* [Task item]: A faithful copy of all the data is the goal; omit the pictures.

* [Supplied material]:
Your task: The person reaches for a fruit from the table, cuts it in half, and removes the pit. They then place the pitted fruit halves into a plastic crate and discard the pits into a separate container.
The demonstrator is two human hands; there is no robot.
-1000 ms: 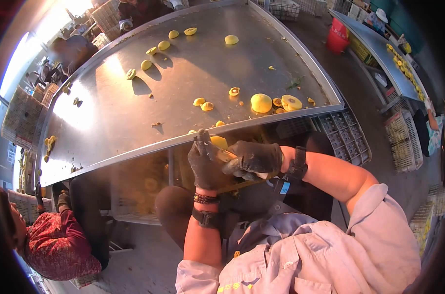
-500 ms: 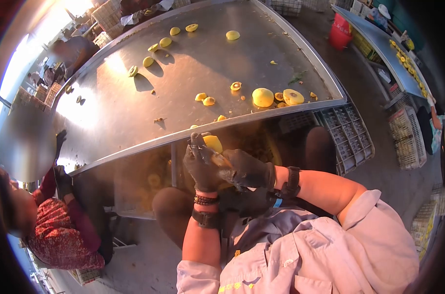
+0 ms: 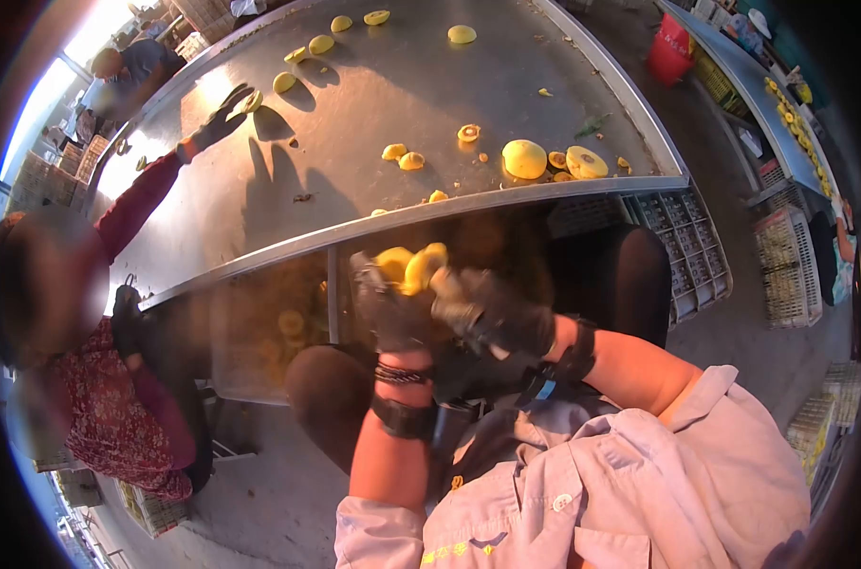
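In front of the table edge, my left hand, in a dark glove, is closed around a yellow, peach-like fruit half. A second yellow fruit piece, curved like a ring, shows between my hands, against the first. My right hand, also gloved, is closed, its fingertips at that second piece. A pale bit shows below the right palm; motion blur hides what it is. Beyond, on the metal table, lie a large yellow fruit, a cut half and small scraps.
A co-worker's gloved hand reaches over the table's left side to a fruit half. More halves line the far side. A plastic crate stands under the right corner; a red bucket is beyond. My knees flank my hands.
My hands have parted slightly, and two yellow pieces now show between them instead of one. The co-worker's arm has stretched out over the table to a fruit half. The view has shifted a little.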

* [Reply]:
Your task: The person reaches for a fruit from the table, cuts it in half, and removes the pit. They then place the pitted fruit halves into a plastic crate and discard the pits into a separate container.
The demonstrator is two human hands; there is no robot.
-1000 ms: 
-500 ms: 
+0 ms: 
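In front of the table edge, my left hand, in a dark glove, is closed around a yellow, peach-like fruit half. A second yellow fruit piece, curved like a ring, shows between my hands, against the first. My right hand, also gloved, is closed, its fingertips at that second piece. A pale bit shows below the right palm; motion blur hides what it is. Beyond, on the metal table, lie a large yellow fruit, a cut half and small scraps.
A co-worker's gloved hand reaches over the table's left side to a fruit half. More halves line the far side. A plastic crate stands under the right corner; a red bucket is beyond. My knees flank my hands.
My hands have parted slightly, and two yellow pieces now show between them instead of one. The co-worker's arm has stretched out over the table to a fruit half. The view has shifted a little.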

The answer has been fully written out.